» Problem to solve: Once the line containing "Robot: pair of" is found in the entries below, reproduce it and every line after it, stopping at and including the line containing "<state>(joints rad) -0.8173"; reproduce nothing else, and keep each line exact.

» Task inputs:
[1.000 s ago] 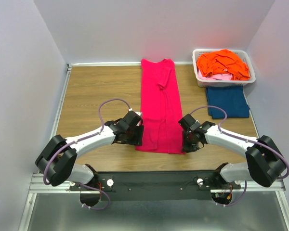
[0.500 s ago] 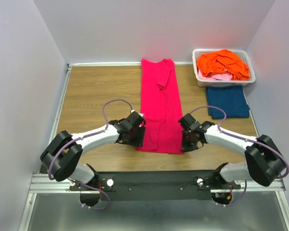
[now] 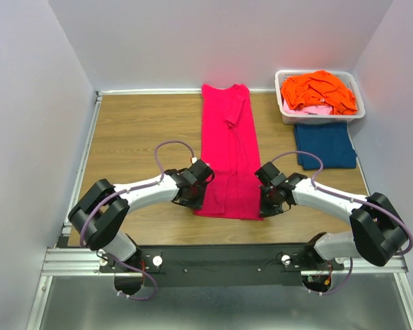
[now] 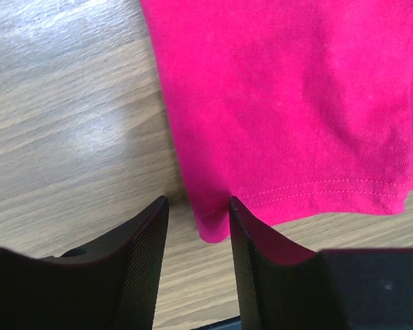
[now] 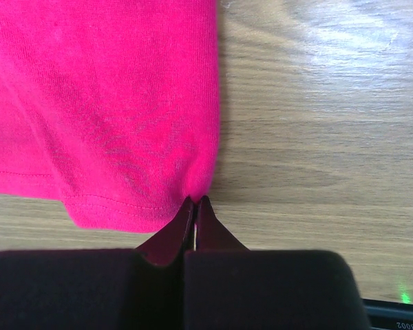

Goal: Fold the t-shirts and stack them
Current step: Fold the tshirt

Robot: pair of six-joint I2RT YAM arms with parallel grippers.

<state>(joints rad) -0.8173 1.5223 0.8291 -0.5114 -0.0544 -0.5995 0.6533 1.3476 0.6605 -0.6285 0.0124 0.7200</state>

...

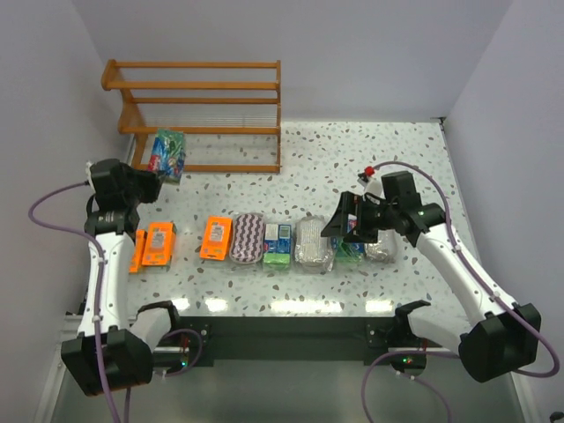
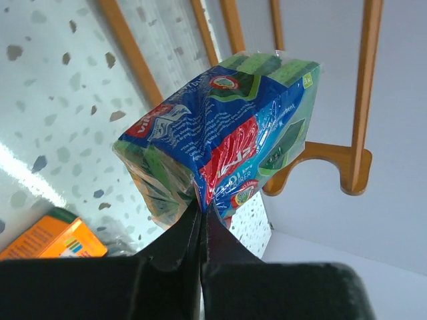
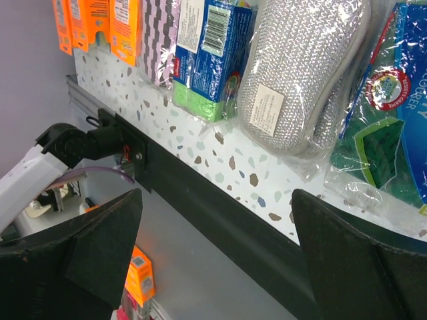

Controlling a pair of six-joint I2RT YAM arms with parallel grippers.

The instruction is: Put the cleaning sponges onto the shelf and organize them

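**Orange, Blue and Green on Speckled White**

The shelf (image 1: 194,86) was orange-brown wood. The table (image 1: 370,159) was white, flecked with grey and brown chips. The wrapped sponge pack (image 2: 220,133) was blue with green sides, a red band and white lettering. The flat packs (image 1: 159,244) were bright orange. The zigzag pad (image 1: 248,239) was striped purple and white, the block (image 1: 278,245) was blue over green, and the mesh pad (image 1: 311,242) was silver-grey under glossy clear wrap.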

» Result for this exercise:
Robot: pair of six-joint I2RT YAM arms with parallel grippers.

<state>(joints rad) -0.8173 1.5223 0.8291 -0.5114 -0.0544 -0.5995 0.6533 1.3476 0.6605 -0.6285 0.0124 0.7200</state>

No further answer is needed.